# Big Data: Principles and best practices of scalable real-time data systems

This is a summary of chapters 3 and 4 of "Big Data: Principles and best practices of scalable real-time data systems" by Nathan Marz.



## Chapter 3: Data model for Big Data: Illustration


**1.What schemaless format used for writing data can get easily corrupted?**
JSON files. They might seem appealing because of their simplicity but the use of them can lead to problems. Due to bugs or misunderstandings between different developers, data corruption inevitably occurs. 

**2.Why is data corruption one of the most time-consuming errors to debug?**
Because the problem is noticeable, but there is little context on how the corruption occurred. Typically you’ll only notice there’s a problem when there’s an error downstream in the processing—long after the corrupt data was written. 

**3.What are some advantages of working with enforceable schemas?**
When you create an enforceable schema, you get errors at the time of writing the data—giving you full context as to how and why the data became invalid (like a stack trace). In addition, the error prevents the program from corrupting the master dataset by writing that data.

**4.How can you make an enforceable schema?**
Serialization frameworks are an easy approach to making an enforceable schema. Serialization frameworks generate code for whatever languages you wish to use for reading, writing, and validating objects that match your schema. However, serialization frameworks are limited when it comes to achieving a fully rigorous schema. 
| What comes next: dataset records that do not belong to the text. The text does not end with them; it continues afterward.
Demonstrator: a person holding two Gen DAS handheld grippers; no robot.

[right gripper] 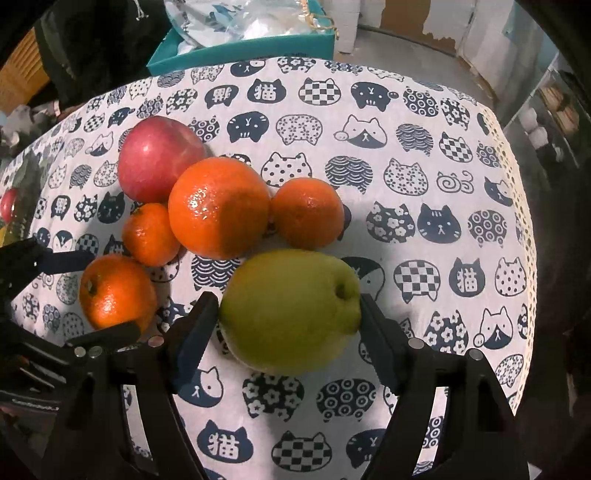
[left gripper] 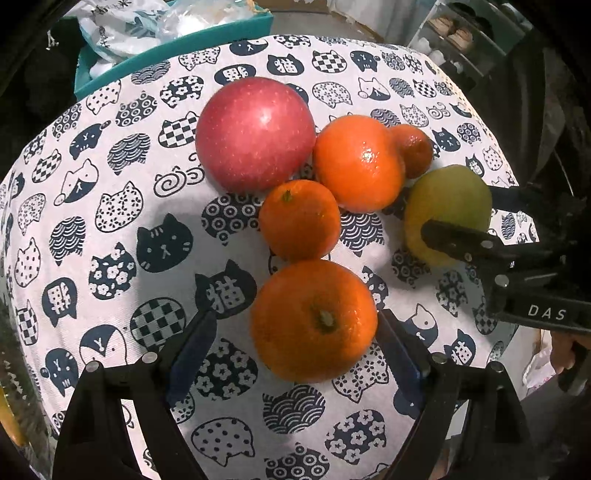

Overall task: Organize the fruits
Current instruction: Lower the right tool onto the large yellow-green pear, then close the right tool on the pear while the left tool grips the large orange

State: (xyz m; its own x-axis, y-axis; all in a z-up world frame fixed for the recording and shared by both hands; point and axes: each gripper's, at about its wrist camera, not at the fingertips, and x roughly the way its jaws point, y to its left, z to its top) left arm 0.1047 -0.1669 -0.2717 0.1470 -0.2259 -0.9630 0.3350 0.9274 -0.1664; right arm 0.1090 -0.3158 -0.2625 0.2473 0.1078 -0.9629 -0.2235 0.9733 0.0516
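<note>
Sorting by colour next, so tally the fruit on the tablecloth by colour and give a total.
Orange: 4
Red: 1, the apple
Yellow-green: 1, the fruit between the right gripper's fingers
Total: 6

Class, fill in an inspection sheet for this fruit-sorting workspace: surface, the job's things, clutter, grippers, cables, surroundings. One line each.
Surface: round table under a cat-print tablecloth, white and navy.
Job's things: red apple, four oranges clustered beside it, the nearest being the large orange, and a green pear lying on its side.
Clutter: nothing seen on the cloth besides the fruit.
Grippers: left gripper open, straddling the large orange, pads not touching on one side; right gripper around the green pear, fingers close against both sides, contact unclear.
Cables: nothing seen.
Surroundings: teal box of white bags behind the table; shelving to the far right.
</note>
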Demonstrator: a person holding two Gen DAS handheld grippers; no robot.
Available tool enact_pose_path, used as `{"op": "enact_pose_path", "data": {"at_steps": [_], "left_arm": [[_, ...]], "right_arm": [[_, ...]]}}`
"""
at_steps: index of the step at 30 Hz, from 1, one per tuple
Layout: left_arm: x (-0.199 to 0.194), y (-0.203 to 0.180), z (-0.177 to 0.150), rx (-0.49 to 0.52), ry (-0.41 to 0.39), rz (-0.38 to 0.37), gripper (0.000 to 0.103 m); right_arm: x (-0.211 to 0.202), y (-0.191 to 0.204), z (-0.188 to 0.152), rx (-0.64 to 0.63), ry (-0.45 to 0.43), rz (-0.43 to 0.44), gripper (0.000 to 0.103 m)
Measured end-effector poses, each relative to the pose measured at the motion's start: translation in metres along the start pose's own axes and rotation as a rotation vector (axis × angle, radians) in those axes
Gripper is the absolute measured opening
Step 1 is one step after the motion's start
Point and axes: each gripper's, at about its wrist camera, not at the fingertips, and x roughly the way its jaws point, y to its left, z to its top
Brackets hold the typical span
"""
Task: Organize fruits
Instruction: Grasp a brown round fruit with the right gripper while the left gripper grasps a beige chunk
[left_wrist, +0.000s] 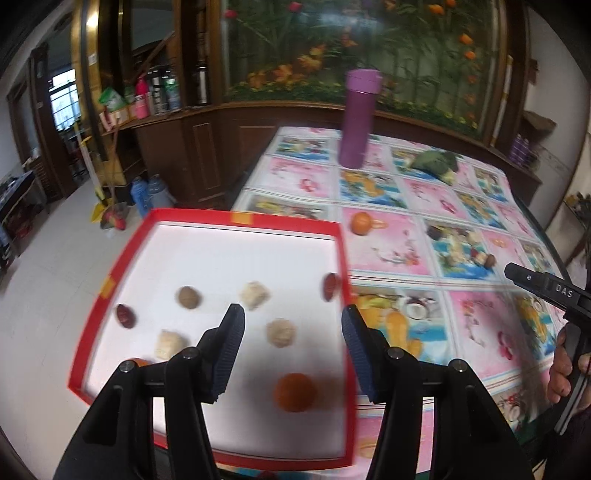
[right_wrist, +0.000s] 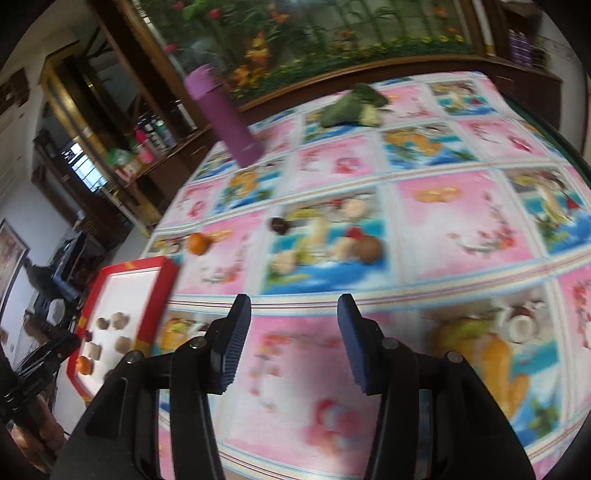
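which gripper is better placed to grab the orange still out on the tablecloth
Probably the left. The left gripper is open over the tray, and the orange lies just past the tray's far corner. The right gripper, also open, faces bare tablecloth.

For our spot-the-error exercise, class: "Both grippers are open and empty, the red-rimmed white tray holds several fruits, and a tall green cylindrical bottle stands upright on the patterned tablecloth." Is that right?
One detail is wrong: the tall cylindrical bottle is purple, not green, as the left wrist view shows. The rest stands: left gripper and right gripper are open and empty, and the red-rimmed white tray holds several fruits.
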Motion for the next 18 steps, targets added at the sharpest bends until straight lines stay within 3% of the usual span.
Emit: {"op": "enact_pose_path", "data": {"at_steps": [8, 18], "left_arm": [[0.012, -0.06, -0.003, 0.111, 0.052, -0.046, 0.055], [0.026, -0.088, 0.002, 0.158, 0.086, -0.049, 0.055]], "right_arm": [[0.005, -0.057, 0.009, 0.048, -0.008, -0.064, 0.051], [0.037, -0.043, 0.017, -0.061, 0.03, -0.104, 0.051]]}}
**5.Why is it important that a serialization framework let schemas evolve over time?**
Letting schemas evolve over time is a crucial property, because as your business requirements change you’ll need to add new kinds of data, and you’ll want to do so as effortlessly as possible. 

**6.How do schemas evolve in Apache Thrift?**
The key to evolving Thrift schemas is the numeric identifiers associated with each field. Those IDs are used to identify fields in their serialized form. When you want to change the schema but still be backward compatible with existing data, you must obey the following rules: Fields may be renamed, a field may be removed, but you must never reuse that field ID and only optional fields can be added to existing structs.

**7.Why renaming fields is allowed in serialization?**
This is because the serialized form of an object uses the field IDs, not the names, to identify fields.

**8.What are the limitations of serialization frameworks?**
Serialization frameworks only check that all required fields are present and are of the expected type. They’re unable to check richer properties like “Ages should be nonnegative” or “true-as-of timestamps should not be in the future.” Data not matching these properties would indicate a problem in your system, and you wouldn’t want them written to your master dataset. 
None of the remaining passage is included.